Community Development Field

Community Development: It’s What’s For Dinner

Last week we heard from Alan Mallach and Mindy Thompson Fullilove on different aspects of stable neighborhoods. Mallach, in his post, looks at some of the principles of what it […]

Photo by flickr user Melissa Wall, CC BY-NC

Photo by Melissa Wall via flickr, CC BY-NC

Last week we heard from Alan Mallach and Mindy Thompson Fullilove on different aspects of stable neighborhoods.

Mallach, in his post, looks at some of the principles of what it really means to pursue neighborhood stabilization, while Fullilove ponders how neighborhoods can break out of stable patterns of segregation and violence.
I thought of their words as I listened to an NPR interview with Ron Finley, the “guerilla gardener” who is using gardens to transform his community in South Central Los Angeles.

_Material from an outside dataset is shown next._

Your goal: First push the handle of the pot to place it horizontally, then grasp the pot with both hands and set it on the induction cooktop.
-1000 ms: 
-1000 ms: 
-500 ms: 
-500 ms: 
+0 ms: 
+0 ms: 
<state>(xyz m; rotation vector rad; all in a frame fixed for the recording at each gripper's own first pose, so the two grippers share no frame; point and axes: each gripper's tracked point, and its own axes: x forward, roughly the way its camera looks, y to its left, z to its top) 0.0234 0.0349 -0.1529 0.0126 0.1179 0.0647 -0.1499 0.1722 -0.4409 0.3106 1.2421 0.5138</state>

Fed up with the lack of access to healthy food, Finley sought a solution with his shovel.
“To change a community, you have to change the composition of the soil,” Finley says in his TED talk. “We are the soil.”

NPR called its segment with Finley “How Can You Give a Community Better Health?” but its clear these gardens go beyond promoting health in the traditional sense. They provide an answer to more than just the dilemma of creating equitable food access when it comes to community development. Kari Lydersen, in the Summer 2008 issue of Shelterforce, is right when she says in her article “Making Food Deserts Bloom,” that community gardens aren’t a panacea for low-income communities, but they are important.

Community gardens are crucial gathering places. They provide a sustainable, local source of nutritious food. They promote pride in the community, greening vacant spaces, and can be a tool to teach youth about agriculture, a subject widely ignored in most education agendas.

“Access to healthy food is a critical component of any vibrant community,” say Steve Dubb and David Zuckerman. They argue that, if done right, “new investment in this area can become a building block for a larger transformation, ensuring stabilization instead of gentrification, and guaranteeing that wealth is anchored in the community for local residents.”

Food is for nourishment, yes, but I’ve always believed it has the power to mean more. Meals bring people together, give people a reason to interact with one another, and community gardens serve a similar purpose.

But I wonder, how will community development organizations compete with the likes of Coca-Cola, Nabisco, or Monsanto, in being as pervasive in our lives?

The organic and local food movements can come off as being elitist, important only in the lives of people who have the time and money to make it important. However, if community development organizations gave a high priority to eliminating food deserts, the well-being of low-income communities would grow right along with the vegetables.